▶ [EXERCISE DESCRIPTION]:
Copy every line of the material below exactly.
SOURCE DATA: Begin
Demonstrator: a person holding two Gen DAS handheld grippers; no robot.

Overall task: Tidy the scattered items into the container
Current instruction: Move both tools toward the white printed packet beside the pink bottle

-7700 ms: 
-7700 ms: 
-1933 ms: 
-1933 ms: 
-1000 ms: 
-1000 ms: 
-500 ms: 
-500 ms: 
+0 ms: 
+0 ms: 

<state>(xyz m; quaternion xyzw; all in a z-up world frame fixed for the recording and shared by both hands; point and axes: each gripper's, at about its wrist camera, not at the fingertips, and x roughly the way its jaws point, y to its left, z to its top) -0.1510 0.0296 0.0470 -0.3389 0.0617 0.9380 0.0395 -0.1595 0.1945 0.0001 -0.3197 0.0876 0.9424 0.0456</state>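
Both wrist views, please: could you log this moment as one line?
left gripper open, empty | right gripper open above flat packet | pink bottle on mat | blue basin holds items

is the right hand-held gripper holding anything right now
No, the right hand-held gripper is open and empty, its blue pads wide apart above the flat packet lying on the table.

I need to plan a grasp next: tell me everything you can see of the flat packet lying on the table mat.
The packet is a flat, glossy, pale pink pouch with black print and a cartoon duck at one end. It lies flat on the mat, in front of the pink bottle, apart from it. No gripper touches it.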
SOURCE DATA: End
▶ [RESPONSE FOR THIS EXERCISE]:
Demonstrator: a person holding two Gen DAS handheld grippers; no robot.

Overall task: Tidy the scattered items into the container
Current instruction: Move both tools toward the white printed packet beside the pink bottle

-7700 ms: 
-7700 ms: 
-1933 ms: 
-1933 ms: 
-1000 ms: 
-1000 ms: 
-500 ms: 
-500 ms: 
+0 ms: 
+0 ms: 

<state>(xyz m; quaternion xyzw; all in a z-up world frame fixed for the recording and shared by both hands; point and axes: each gripper's, at about its wrist camera, not at the fingertips, and x roughly the way its jaws point, y to its left, z to its top) -0.1510 0.0296 0.0470 -0.3389 0.0617 0.9380 0.0395 -0.1595 0.1945 0.0001 -0.3197 0.0876 0.9424 0.0456</state>
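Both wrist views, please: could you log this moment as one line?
left gripper open, empty | right gripper open above flat packet | pink bottle on mat | blue basin holds items

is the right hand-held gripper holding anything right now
No, the right hand-held gripper is open and empty, its blue pads wide apart above the flat packet lying on the table.

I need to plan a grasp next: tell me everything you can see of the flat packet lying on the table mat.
The packet is a flat, glossy, pale pink pouch with black print and a cartoon duck at one end. It lies flat on the mat, in front of the pink bottle, apart from it. No gripper touches it.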

No additional response is required.